On the other hand, angry outbursts are learned defenses. They occur when we get triggered, and the body’s survival system automatically activates habitual defense strategies to express our pain, hurt and disappointment, in ways that make us feel less vulnerable. They are often ways we learned to cope with stress, suppress anger, or other ineffective ways, i.e., depression, to regulate fear and other painful emotions, such as hurt and disappointment, in formative years.

There are several reasons why associating anger outbursts with narcissism is problematic.

First and foremost, anger is the emotion that narcissists most attack the expression of in their partner, more often, through the use of gaslighting.

That is because it is connected to our universal, emotion-drive for agency. Absent a connection to our emotion of anger, it’s easier to take over the thoughts, feelings, wants and sense of purpose of another human being!

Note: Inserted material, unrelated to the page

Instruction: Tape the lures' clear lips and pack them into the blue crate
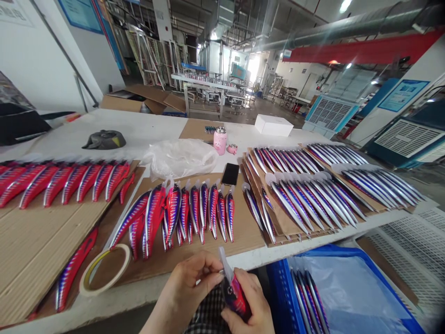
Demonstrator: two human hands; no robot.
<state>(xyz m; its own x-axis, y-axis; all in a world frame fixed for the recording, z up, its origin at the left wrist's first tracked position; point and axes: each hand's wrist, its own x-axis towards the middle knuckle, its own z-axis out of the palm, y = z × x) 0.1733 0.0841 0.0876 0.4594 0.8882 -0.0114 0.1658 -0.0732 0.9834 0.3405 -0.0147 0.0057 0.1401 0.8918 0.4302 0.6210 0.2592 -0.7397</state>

It’s no coincidence that anger is (still!) socially taboo for women. Both men and women are socialized from childhood, for example, to believe that “good” women should not express anger, and should only want to please others, be selfless, and not have wants of their own. This is still a widespread belief, as is the belief that, in contrast, it’s natural for men to express anger, but socially taboo for them to express pain and hurt.

This gender role socialization explains why narcissism occurs far more frequently in men than women.

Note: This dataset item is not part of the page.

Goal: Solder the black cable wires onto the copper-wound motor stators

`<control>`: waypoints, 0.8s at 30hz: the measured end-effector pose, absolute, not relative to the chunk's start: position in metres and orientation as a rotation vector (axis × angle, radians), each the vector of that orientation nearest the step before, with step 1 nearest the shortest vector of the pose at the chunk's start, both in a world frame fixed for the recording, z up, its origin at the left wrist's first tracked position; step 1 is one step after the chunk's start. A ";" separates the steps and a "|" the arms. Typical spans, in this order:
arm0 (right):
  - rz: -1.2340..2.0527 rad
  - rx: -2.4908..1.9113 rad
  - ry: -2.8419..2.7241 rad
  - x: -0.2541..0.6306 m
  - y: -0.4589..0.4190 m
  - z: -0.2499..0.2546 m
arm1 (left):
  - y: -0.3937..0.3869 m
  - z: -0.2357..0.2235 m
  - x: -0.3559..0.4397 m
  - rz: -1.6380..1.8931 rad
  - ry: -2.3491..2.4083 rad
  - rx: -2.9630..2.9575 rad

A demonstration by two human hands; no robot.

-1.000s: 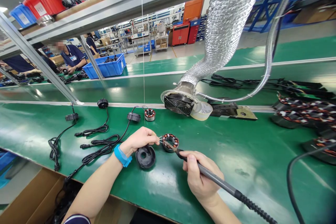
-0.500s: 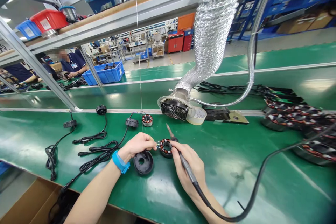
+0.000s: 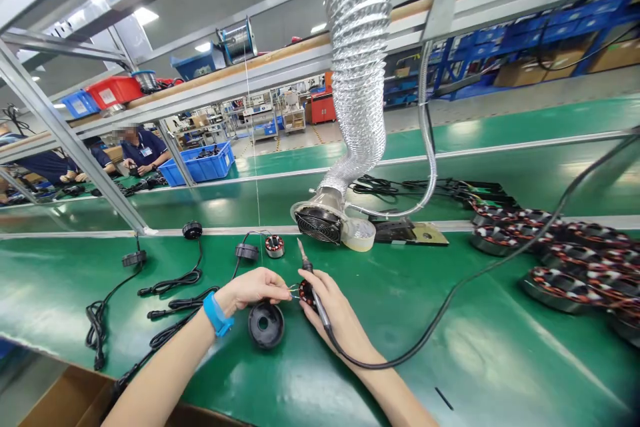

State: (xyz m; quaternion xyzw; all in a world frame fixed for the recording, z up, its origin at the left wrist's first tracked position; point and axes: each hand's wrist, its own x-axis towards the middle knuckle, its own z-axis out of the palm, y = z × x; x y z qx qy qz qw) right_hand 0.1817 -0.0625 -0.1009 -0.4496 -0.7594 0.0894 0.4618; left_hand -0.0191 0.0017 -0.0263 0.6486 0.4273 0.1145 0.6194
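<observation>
My left hand (image 3: 257, 288), with a blue band at the wrist, pinches the thin wire ends (image 3: 293, 291) that lead to a small motor stator (image 3: 303, 292). My right hand (image 3: 336, 313) is closed around a soldering iron (image 3: 321, 310), its tip pointing up and away from the stator. The fingers of that same hand also rest against the stator's right side and cover part of it. Just below my left hand lies a round black housing (image 3: 273, 337) with a hole in it. Behind the hands sit another stator (image 3: 275, 246) and a black cap (image 3: 247, 251), joined by a wire.
A fume fan (image 3: 319, 223) on a silver duct (image 3: 357, 73) hangs behind the hands, beside a tape roll (image 3: 361, 235). Coiled black cables (image 3: 97, 327) lie left. Several stators (image 3: 565, 287) crowd the right. The iron's cord (image 3: 450, 300) crosses the green bench. Co-workers (image 3: 145, 147) sit far left.
The camera view has tilted up and turned a little. My right hand has shifted left and covers more of the stator. My left hand keeps its pinch on the wires.
</observation>
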 end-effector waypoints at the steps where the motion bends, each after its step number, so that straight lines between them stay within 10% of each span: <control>1: 0.229 -1.097 -1.859 0.183 -0.063 -0.099 | 0.003 -0.024 -0.019 0.238 1.005 1.496; 24: 0.302 -1.051 -1.814 0.186 -0.071 -0.091 | 0.004 -0.014 -0.017 0.158 1.125 1.464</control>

Anger outbursts should not be used to identify narcissism. This plays right into the game plan of narcissists and psychopaths to hide and blame-shift the label to someone their victimizing.

Second, a narcissist’s anger outbursts are distinct in that they serve a specific intent to terrorize another into a state of silence and submission. The narcissist displays the outbursts at random, not just when they are triggered. Step by step, the outbursts serve to instill fear, to get a partner to give up complaints, certain wants or plans, and to tremble at the thought of saying or doing what may trigger another angry outburst.

Narcissists and psychopaths see it as their “job” to train a partner, as one would a pet, to silence themselves, never question or complain, to feel voiceless, invisible, to be seen and not heard, talk only when asked, and so on.

Third, narcissists may or may not be outwardly demanding — and may or may not display angry outbursts!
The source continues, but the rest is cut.